Semantic redundancies. These are expressions that are universally ridiculed as needlessly repetitive. Examples are “both the two of them” (both already implies “two-ness”), “return back,” “adequate enough,” “repeat again,” “new innovation,” “added bonus,” “kill to death,” “short summary,” “joint collaborations,” “fellow colleague,” “loud bang,”etc. These expressions get a bad rap for being redundant because people in the symbolic language power structure (prescriptivist grammarians, English teachers, journalists, etc.) frown at them—for now. The socially favored tautologies I mentioned last week aren’t syntactically or semantically different from these socially disfavored ones. Many people avoid them just because they don’t want to be thought of as ignorant. But there is really no logic to the acceptance and rejection of certain tautologies.

Having said that, there are some expressions that are grammatically problematic in addition to being tautological. One of such expression is “was a former,” which appears regularly in native-speaker English. In Longman Guide to English Usage, Sidney Greenbaum and Janet Whitcut, two leading authorities in English grammar, say the expression is indefensible. “It is illogical to say that any living person was a former anything. Do not write: Our new chairman was the former company secretary. You can say either that he is the former secretary or that he was formerly the secretary.”

The consensus among grammarians seems to be that somebody who “was a former” anything is dead. If he “is a former” something, he is alive but no longer in his previous position.

Double comparatives/superlatives. The most socially disfavored tautologies are the kinds that repeat the degrees of adjectives. Examples: more better, more fatter, more faster, etc. These are called double comparatives because in modern grammar “more” is prefixed to adjectives to express their comparative degree only if the adjectives don’t have the “er” suffix at the end. For instance, we say “more beautiful” because there is no “er” at the end of “beautiful.” But we can’t say “more prettier” because we have already modified “pretty” to express a comparative degree by adding “er” at the end of the word.
 The same logic applies to words that have both “most” and the “est” suffix such as “most fastest,” “most prettiest,” “most nicest,” etc. Those kinds of expressions are called double superlatives because they contain both “most” before and “est” after the adjectives they modify. “Most” is used only for adjectives that don’t admit of “est” when they are in the superlative degree. Note, though, that this is a relatively recent grammatical rule. As you saw last week, in Shakespearean times, double superlatives and comparatives were perfectly legitimate.

Double negatives: Like double comparatives and double superlatives, double negatives are stigmatized in Standard English and are often avoided by educated people. Double negatives occur when you combine two negations in the same sentence, such as saying "I am not giving it to nobody" or "I didn't give him nothing." "Not," "nobody," "didn't" and "nothing" are all negations whose simultaneous appearance in the same sentence has the effect of canceling each other out and producing a weak positive, according to the logic of modern grammar. So "I am not giving it to nobody" should be "I am not giving it to anybody." Else, it would mean the opposite what it probably intended.

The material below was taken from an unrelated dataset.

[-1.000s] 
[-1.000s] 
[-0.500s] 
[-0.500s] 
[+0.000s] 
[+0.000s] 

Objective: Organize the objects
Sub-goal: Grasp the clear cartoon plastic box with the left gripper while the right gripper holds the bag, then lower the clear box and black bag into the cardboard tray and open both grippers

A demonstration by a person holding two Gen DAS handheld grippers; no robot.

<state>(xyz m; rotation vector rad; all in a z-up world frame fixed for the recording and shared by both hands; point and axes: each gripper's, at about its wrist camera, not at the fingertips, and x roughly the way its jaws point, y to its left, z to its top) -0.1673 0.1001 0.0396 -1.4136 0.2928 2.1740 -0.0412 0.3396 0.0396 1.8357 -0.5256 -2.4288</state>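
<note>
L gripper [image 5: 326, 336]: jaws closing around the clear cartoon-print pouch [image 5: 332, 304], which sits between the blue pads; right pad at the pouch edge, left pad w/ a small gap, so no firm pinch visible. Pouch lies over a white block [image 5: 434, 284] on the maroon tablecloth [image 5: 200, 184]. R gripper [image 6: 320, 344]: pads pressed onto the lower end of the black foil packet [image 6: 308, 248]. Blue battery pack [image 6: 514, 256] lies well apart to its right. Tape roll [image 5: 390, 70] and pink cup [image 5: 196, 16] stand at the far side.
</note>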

It should be noted that the stigmatization of double negatives in Standard English is relatively recent. It was standard in Old and Middle English, and it has survived in many nonstandard native English dialects such as Ebonics ( or Black English) and Southern US English in America and East London and East Anglian dialects in England. 

Neither socially favored nor disfavored
There are other tautologies that fall in the twilight zone between social favor and disfavor. That is, grammarians don’t seem to either explicitly frown at them or approve of them. For instance, meteorologists in England and America habitually talk of “heavy downpour,” which strikes me—and many people—as tautological, but which is not nearly as ridiculed as other expressions in the same category. A downpour is defined as heavy rain, so a heavy downpour is pleonastic. This same is true of “light drizzle.” A drizzle is light rain.

Other expressions that, in my judgment, fall in this category are “short nap” (a nap is a short sleep), “new beginning,” and “young children.” But the last two can be defended. A fresh opportunity to try something that one had failed in is a new beginning, and that makes logical sense. Similarly, young children can be defended as referring to children under the age of 4. Somebody once asked me if the expression “extreme end” is tautologous and my response was that it was defensible. I wrote that from my perspective, “extreme end” isn't redundant “since an ‘end’ is sometimes a continuum, that is, a continuous succession in which no part or portion is distinct or distinguishable from adjacent parts. So, for instance, we might regard the end of colonialism in Nigeria as beginning from the late 50s and ending in the early 60s. We can legitimately say that the extreme end of colonialism in Nigeria is 1960. Extreme end indicates the very last of the continuum.”

Tautologies exclusive to Nigerian English
All the while, I have been discussing tautologies that are present in all varieties of English, including native-speaker varieties. But there are some tautologies that are exclusively Nigerian. I will mention only a few here. The first that comes to mind is “sendoff party.” First, sendoff isn’t an adjective, nor is it an attributive noun. So it can’t be used before a noun. It is itself a noun that means a party for someone who is leaving a place. That means “sendoff party” is both tautological and ungrammatical. There is also “electioneering campaign,” which has assumed idiomatic status in Nigerian English. Although “electioneering” looks like an adjective, it is actually a noun that means political campaign. Like “sendoff,” it can’t properly be used before another noun. It usually stands alone in Standard English. That is, instead of saying “politicians always lie during electioneering campaigns,” it is sufficient to simply say “politicians always lie during electioneering.”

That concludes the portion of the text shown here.